Take Charles Howard. Howard worked in a number of underground coal mines around his home of Letcher County, Ky. since he was 18 years old. While Howard knew mining was dangerous work, as he grew older, he observed his supervisors making unsafe decisions to get the coal out cheaper and quicker, increasing the likelihood of injuries, illnesses and fatalities. Howard himself suffered multiple injuries while underground including a torn rotator cuff, a broken back, a traumatic brain injury and black lung—a fatal respiratory disease unique to coal miners.
So, between 1989 and when Howard retired in 2014, he fought hard for miner protections on the job site. This was easier under the Mine Act than OSHA because of a section called 105(c) which allows workers to refuse work they consider unsafe without getting fired—and quick temporary reinstatement pending a full investigation and hearing. Under 105(c), when one of Howard’s former employers, the Cumberland River Coal Company, tried to unlawfully fire him twice, Howard filed federal complaints with the help of Oppegard. After he filed, a federal review commission permanently reinstated Howard in his old job.
Under OSHA, this right isn’t nearly as strong. In order to refuse work, an employee has to prove they faced imminent danger of serious injury or death. That’s difficult to do in jobs that contain regular hazards. For example, in farming, workers could face silo explosions or extreme summer heat. In construction, laborers could fall off roofs or scaffolding. But it’s notoriously difficult to place the onus of these accidents on the employer.
But the Mine Act isn’t perfect, and OSHA can also learn from its failures. For example, under the act, safety violations can only lead to misdemeanor charges, not criminal convictions. So mining violations often mean little to no jail time for operators. When the Upper Big Branch Mine disaster, caused by a dust explosion, killed 29 West Virginia miners a decade ago, Don Blakenship, CEO of Massey Energy, spent just one year in prison.
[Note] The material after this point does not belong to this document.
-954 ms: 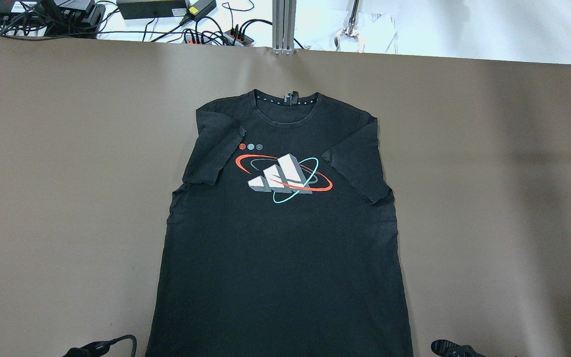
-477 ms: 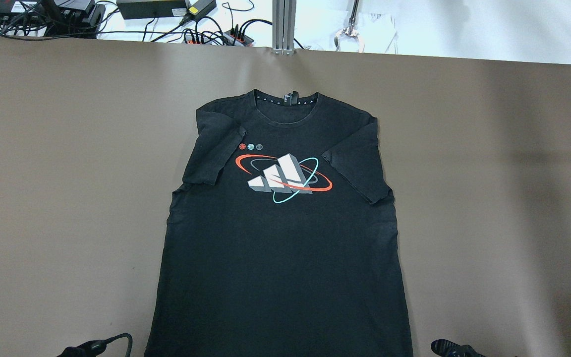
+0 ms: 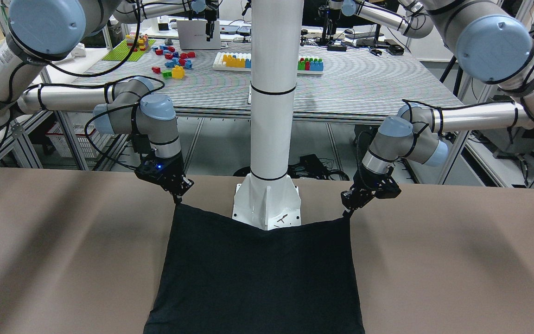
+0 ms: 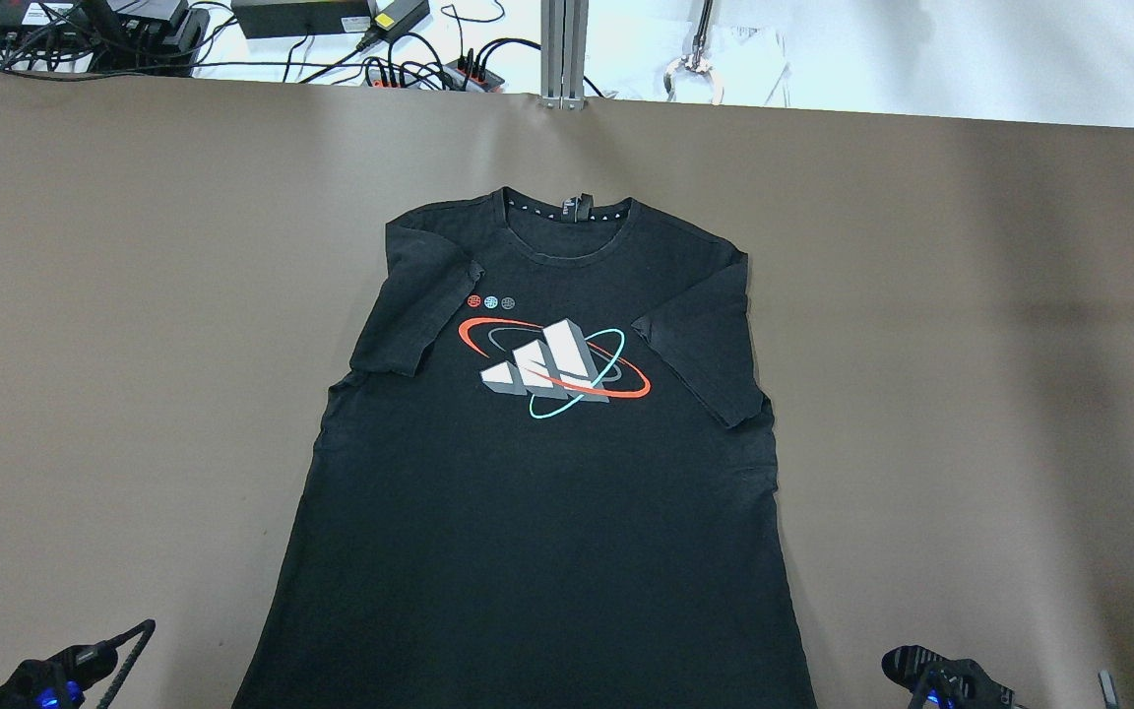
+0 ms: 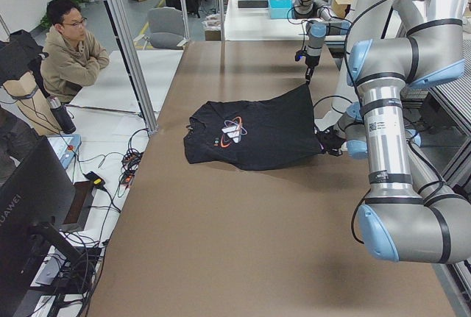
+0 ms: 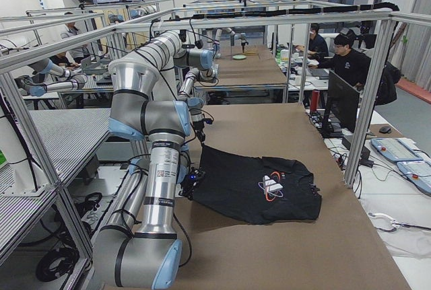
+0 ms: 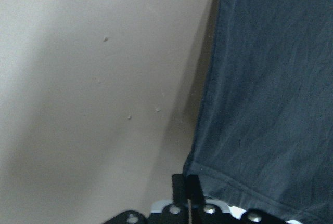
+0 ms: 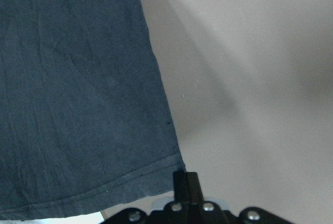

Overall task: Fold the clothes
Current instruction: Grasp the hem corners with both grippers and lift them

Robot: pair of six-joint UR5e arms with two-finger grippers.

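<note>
Trouble could come if a corner slips from its tiny pinch and the fold goes crooked: we have our left jaws and right jaws squeezed tight on the bottom corners of the black shirt point(image 4: 547, 512), lifted while the rest lies flat on the table point(image 4: 134, 295).

One camera sits high behind the robot point(image 3: 274, 93) and looks forward and down on the whole brown table point(image 4: 134, 295), from far off. One sits across the table, faces the robot and looks steeply down. Two stand far away at the table's ends and look along it. A small one rides low on the left arm point(image 3: 475, 116) and on the right arm point(image 3: 63, 97), very close to the table. All views share the black shirt point(image 4: 547, 512); each arm view shows just one bottom corner of it
</note>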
According to Oppegard, a solution could be implementing an industrial manslaughter law under the Mine Act and OSHA, like one passed in Queensland, Australia. Now, if there’s criminal negligence in a mining death, Australian operators could receive 20 years in prison.
Howard, now 60 and retired, agrees that company management might feel more incentivized to protect workers if supervisors are personally responsible for injuries and illnesses on the job site. But, according to Howard, another problem is a lack of education around miner’s rights.
“They didn’t want me on the job because I stood up for my rights,” said Howard, who believes he was let go from multiple jobs because of his advocacy. “Other miners started saying, well we ain’t going to let them [the mining company] do that either.”
For Hayes, like Howard, one of the biggest problems with OSHA is not its scaffolding, but how the act has been implemented.
“I’ve always said OSHA is fair to business and workers both, but it’s been so mismanaged over the years,” Hayes said over the phone. “We’ve got to have a leader who knows what they’re doing.”
According to the AFL-CIO, under President Trump, a pro-business agenda means worker safety has been significantly deregulated since 2016, with budgets slashed and the number of OSHA inspectors at its lowest level in half a century.
Hayes, who recently suffered a series of strokes which he attributes to stress over reforming OSHA, is frustrated by the slow pace of change, but he’s not giving up. He has one wish for the legacy of his work: “I want to be remembered as the man who gave OSHA a heart.”